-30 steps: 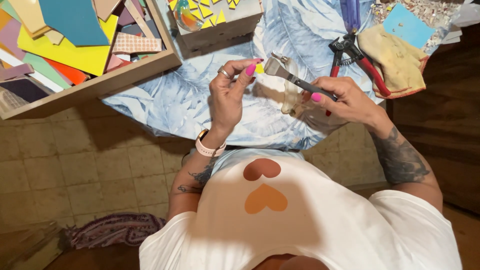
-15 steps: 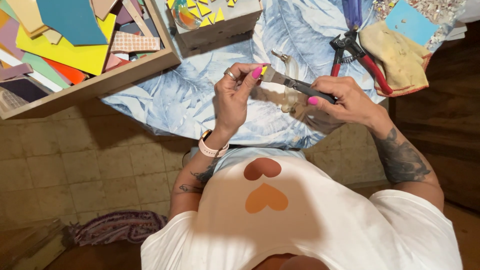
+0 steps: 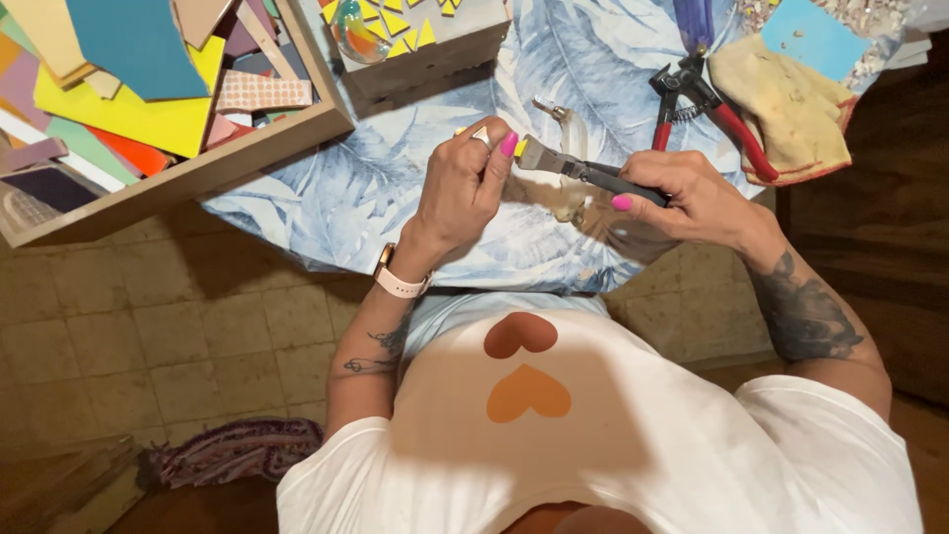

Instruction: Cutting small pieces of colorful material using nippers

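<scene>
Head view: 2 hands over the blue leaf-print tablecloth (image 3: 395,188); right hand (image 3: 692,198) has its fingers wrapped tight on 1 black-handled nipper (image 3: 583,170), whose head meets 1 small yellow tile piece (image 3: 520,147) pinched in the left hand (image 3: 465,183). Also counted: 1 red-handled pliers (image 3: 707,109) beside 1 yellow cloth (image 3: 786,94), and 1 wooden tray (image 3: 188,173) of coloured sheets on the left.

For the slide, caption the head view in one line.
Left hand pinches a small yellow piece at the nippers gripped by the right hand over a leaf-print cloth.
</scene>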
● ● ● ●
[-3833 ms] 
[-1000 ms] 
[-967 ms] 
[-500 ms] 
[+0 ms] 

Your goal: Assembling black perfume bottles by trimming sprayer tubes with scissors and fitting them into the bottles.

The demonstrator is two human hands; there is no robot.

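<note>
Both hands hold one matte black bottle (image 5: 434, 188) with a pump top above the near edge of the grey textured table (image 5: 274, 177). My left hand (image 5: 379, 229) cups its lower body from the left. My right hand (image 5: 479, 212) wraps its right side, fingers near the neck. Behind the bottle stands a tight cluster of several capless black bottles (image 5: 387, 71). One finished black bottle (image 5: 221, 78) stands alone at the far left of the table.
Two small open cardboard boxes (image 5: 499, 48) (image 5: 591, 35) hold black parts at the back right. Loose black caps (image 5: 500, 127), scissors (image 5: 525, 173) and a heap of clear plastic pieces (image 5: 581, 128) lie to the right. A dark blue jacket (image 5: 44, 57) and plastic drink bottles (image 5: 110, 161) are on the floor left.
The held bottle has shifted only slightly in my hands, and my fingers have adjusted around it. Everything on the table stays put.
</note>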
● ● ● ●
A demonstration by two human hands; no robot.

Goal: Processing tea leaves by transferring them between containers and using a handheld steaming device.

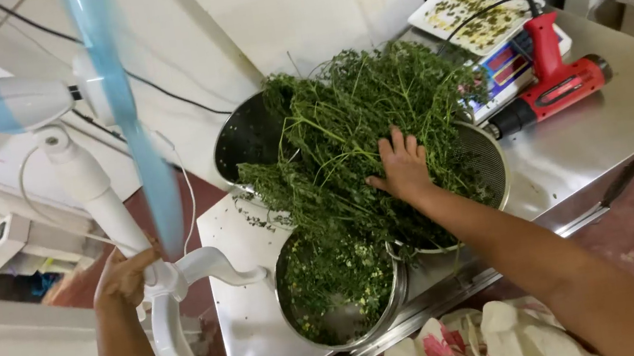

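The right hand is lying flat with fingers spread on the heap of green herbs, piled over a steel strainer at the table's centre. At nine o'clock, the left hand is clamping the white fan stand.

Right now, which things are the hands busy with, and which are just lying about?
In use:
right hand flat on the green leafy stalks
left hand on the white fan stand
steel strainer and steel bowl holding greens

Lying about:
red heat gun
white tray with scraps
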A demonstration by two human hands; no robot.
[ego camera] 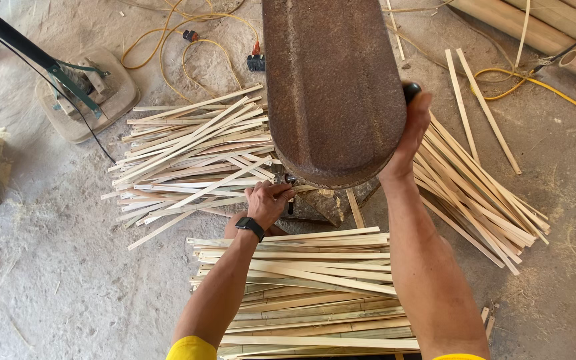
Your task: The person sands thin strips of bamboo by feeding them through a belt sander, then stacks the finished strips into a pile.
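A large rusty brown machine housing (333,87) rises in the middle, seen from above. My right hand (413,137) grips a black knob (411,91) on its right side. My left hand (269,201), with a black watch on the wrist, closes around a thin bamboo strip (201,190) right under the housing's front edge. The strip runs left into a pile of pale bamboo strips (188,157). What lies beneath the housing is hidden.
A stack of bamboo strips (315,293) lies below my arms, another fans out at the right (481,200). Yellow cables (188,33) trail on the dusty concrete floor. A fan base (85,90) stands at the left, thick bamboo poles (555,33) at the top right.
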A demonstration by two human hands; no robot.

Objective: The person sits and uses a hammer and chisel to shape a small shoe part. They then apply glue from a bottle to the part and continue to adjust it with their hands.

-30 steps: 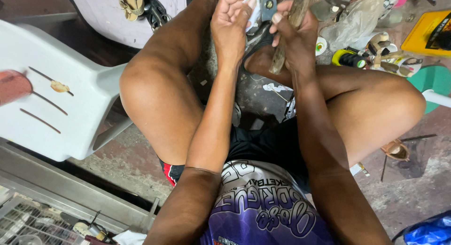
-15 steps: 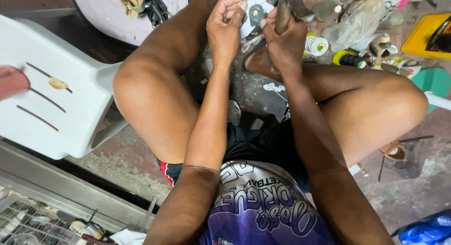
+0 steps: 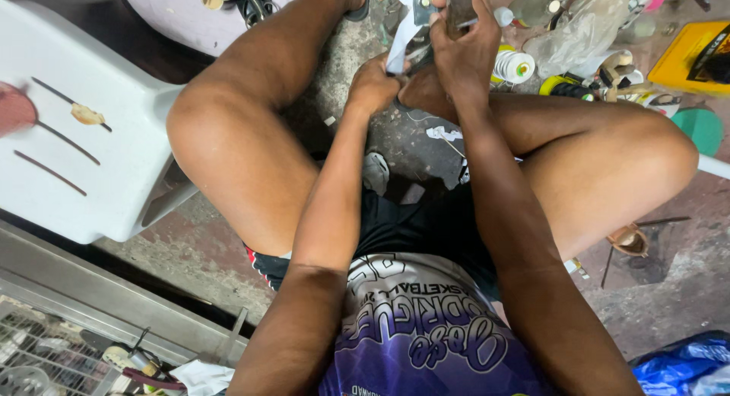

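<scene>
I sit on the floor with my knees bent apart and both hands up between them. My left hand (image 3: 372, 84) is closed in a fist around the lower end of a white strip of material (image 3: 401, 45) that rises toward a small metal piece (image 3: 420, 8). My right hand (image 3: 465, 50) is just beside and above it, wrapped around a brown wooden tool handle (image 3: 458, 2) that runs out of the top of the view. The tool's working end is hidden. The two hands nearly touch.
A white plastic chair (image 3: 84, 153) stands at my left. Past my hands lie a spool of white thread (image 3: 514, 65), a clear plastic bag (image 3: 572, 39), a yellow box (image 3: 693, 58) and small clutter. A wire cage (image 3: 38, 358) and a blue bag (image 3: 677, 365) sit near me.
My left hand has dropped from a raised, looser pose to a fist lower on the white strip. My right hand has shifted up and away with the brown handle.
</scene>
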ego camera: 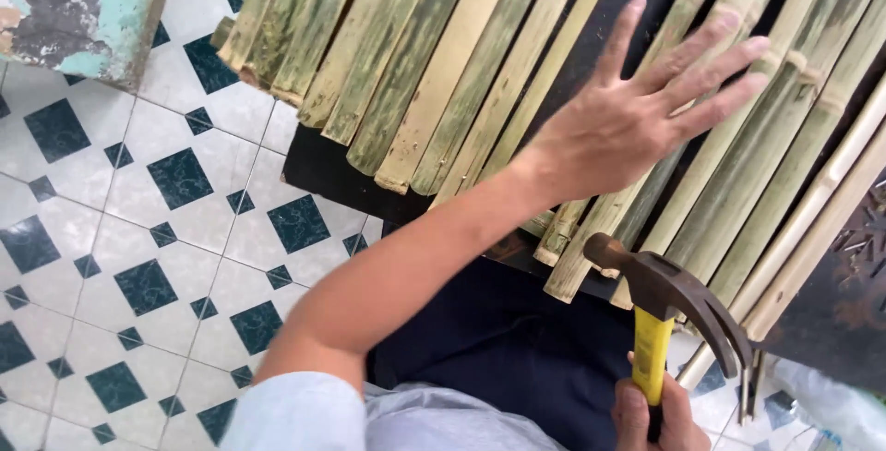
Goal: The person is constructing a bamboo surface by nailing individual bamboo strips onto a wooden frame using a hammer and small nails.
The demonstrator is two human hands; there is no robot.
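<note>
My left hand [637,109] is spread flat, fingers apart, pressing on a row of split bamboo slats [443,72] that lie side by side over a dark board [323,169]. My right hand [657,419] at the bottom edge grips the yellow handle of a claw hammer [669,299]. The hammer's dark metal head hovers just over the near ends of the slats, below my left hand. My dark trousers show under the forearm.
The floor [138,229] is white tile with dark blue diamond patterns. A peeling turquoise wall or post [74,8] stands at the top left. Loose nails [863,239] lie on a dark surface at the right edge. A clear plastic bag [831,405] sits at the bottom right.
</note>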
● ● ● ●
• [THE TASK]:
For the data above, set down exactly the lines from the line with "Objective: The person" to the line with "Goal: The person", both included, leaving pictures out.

• [ANSWER TO THE EXERCISE]:
Objective: The person sits and uses a hammer and chisel to shape a small shoe part. They then apply glue from a bottle to the part and continue to adjust it with their hands.

-30 steps: 
-15 steps: 
+0 steps: 

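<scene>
I sit on the floor with my knees bent apart and both hands up between them. My left hand (image 3: 372, 84) is closed in a fist around the lower end of a white strip of material (image 3: 401, 45) that rises toward a small metal piece (image 3: 420, 8). My right hand (image 3: 465, 50) is just beside and above it, wrapped around a brown wooden tool handle (image 3: 458, 2) that runs out of the top of the view. The tool's working end is hidden. The two hands nearly touch.
A white plastic chair (image 3: 84, 153) stands at my left. Past my hands lie a spool of white thread (image 3: 514, 65), a clear plastic bag (image 3: 572, 39), a yellow box (image 3: 693, 58) and small clutter. A wire cage (image 3: 38, 358) and a blue bag (image 3: 677, 365) sit near me.
My left hand has dropped from a raised, looser pose to a fist lower on the white strip. My right hand has shifted up and away with the brown handle.
</scene>
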ego camera: 
Goal: The person is constructing a bamboo surface by nailing individual bamboo strips onto a wooden frame using a hammer and small nails.

No additional answer is needed.